__EXERCISE__. In the copy, keep every word of the data below and none of its pictures.
---*---
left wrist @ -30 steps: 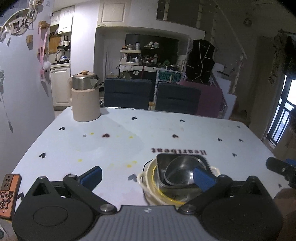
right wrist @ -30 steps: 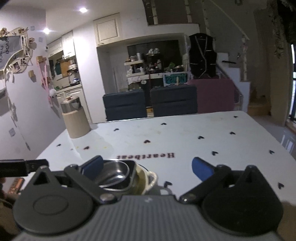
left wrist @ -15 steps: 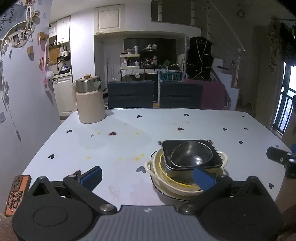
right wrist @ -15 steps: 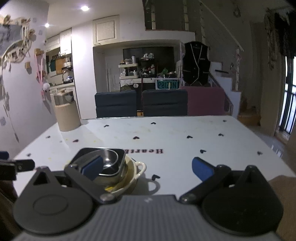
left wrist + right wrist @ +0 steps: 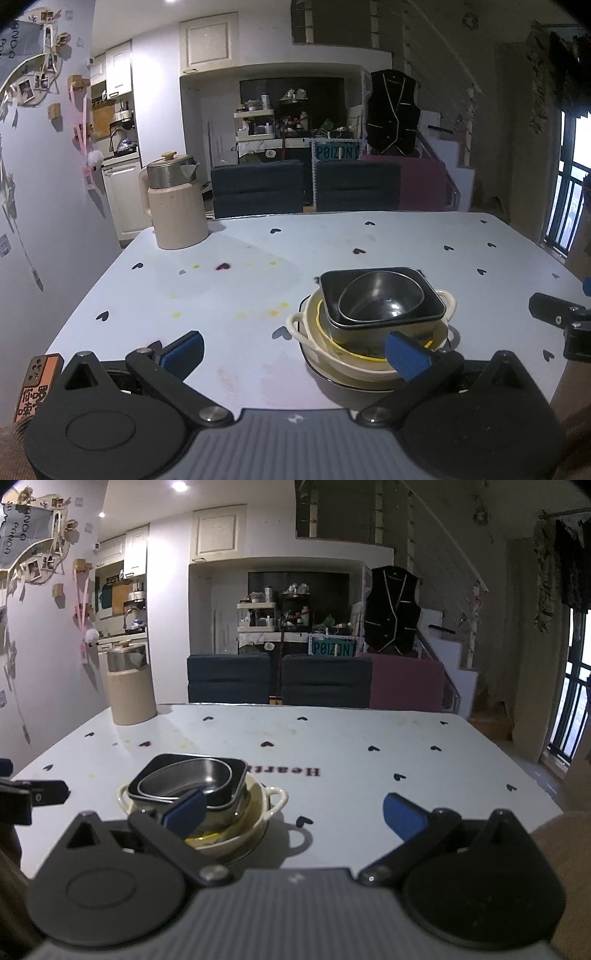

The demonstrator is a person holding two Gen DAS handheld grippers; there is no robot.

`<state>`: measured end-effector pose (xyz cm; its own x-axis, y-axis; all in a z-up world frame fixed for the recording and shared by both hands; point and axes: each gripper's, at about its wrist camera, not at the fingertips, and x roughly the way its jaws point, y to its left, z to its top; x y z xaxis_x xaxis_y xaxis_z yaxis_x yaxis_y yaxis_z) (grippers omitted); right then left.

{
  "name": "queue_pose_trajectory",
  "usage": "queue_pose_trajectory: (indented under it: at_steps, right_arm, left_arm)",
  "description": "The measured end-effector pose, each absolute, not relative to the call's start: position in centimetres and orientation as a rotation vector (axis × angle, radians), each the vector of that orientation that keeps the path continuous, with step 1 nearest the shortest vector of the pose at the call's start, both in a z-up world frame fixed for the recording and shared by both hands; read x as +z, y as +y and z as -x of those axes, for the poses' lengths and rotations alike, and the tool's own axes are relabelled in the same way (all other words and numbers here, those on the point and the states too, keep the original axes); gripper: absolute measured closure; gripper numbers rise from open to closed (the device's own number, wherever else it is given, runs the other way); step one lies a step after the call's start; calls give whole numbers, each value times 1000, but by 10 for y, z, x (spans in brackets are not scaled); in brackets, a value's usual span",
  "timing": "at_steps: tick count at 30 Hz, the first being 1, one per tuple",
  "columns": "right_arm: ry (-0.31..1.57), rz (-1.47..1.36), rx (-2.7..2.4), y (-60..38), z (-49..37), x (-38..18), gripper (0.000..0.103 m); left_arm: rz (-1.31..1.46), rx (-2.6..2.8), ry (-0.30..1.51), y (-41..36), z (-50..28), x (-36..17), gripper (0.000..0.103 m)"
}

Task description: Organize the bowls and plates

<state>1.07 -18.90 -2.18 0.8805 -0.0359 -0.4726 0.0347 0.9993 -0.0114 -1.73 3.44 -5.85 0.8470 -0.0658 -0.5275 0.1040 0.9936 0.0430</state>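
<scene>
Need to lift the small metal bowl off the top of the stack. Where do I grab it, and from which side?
Likely best: pinch the rim of the small metal bowl, one finger inside, one outside, coming down from above on the near side. It sits nested in the black square dish, whose walls hide its sides, so only the rim is exposed. The left gripper, open, is already facing the stack.

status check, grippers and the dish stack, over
Left gripper open, empty. Right gripper open, empty. Dish stack nested on the table, untouched by the fingers. Kettle far back left, not in the way.
</scene>
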Motion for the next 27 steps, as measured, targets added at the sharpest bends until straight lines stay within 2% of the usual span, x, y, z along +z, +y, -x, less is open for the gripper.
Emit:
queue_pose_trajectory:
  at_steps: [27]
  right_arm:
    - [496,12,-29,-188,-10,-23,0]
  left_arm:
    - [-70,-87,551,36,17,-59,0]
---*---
__EXERCISE SOLUTION__.
left wrist @ -30 steps: 
right wrist @ -30 steps: 
left wrist @ -15 steps: 
right wrist @ -15 steps: 
left wrist + right wrist @ +0 steps: 

The demonstrator is a person holding two Gen DAS handheld grippers; there is no robot.

`<state>`: measured end-effector pose (xyz cm; its own x-axis, y-axis; all in a z-up world frame fixed for the recording and shared by both hands; point and axes: each gripper's, at about its wrist camera, not at the fingertips, and x roughly the way its jaws point, y to its left, z to its top; x y z xaxis_x xaxis_y xaxis_z yaxis_x yaxis_y yaxis_z) (grippers omitted); right then left.

{
  "name": "queue_pose_trajectory",
  "usage": "queue_pose_trajectory: (indented under it: at_steps, right_arm, left_arm)",
  "description": "The measured end-effector pose, each absolute, not relative to the call's start: position in centimetres and orientation as a rotation vector (axis × angle, radians), each the vector of that orientation that keeps the path continuous, with step 1 nearest the shortest vector of the pose at the call's start, both in a z-up world frame fixed for the recording and shared by both hands; read x as +z, y as +y and z as -x of those axes, for the poses' lengths and rotations alike, and the tool's own axes are relabelled in the same way (all other words and numbers here, those on the point and the states too, keep the original axes); gripper: absolute measured closure; gripper numbers rise from open to closed (the device's own number, wherever else it is given, runs the other way); step one lies a step after the call's start; calls give whole numbers, each value times 1000, but by 10 for y, z, x (spans in brackets are not scaled); in brackets, a value's usual span",
  "timing": "at_steps: tick count at 30 Hz, the first being 1, one per tuple",
  "columns": "right_arm: ry (-0.31..1.57), rz (-1.47..1.36), rx (-2.7..2.4), y (-60..38), z (-49..37), x (-38..18), gripper (0.000..0.103 m); left_arm: rz (-1.31..1.46), rx (-2.6..2.8), ry (-0.30..1.51), y (-41..36), z (-50..28), x (-36..17), gripper (0.000..0.103 m)"
}

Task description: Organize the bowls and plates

<state>1.07 -18.90 -2.18 0.8805 -0.0359 -0.4726 0.0347 0.9993 -0.0114 -1.73 3.44 -5.85 0.8470 -0.0658 -0.5275 0.1040 0.9936 0.0430</state>
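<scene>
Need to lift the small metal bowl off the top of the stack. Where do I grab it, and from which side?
Likely best: pinch the rim of the small metal bowl, one finger inside, one outside, coming down from above on the near side. It sits nested in the black square dish, whose walls hide its sides, so only the rim is exposed. The left gripper, open, is already facing the stack.

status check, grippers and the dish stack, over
Left gripper open, empty. Right gripper open, empty. Dish stack nested on the table, untouched by the fingers. Kettle far back left, not in the way.
</scene>
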Motion for the next 27 steps, as measured, targets added at the sharpest bends until straight lines stay within 2% of the usual span, x, y, z along +z, +y, -x, less is open for the gripper.
Emit:
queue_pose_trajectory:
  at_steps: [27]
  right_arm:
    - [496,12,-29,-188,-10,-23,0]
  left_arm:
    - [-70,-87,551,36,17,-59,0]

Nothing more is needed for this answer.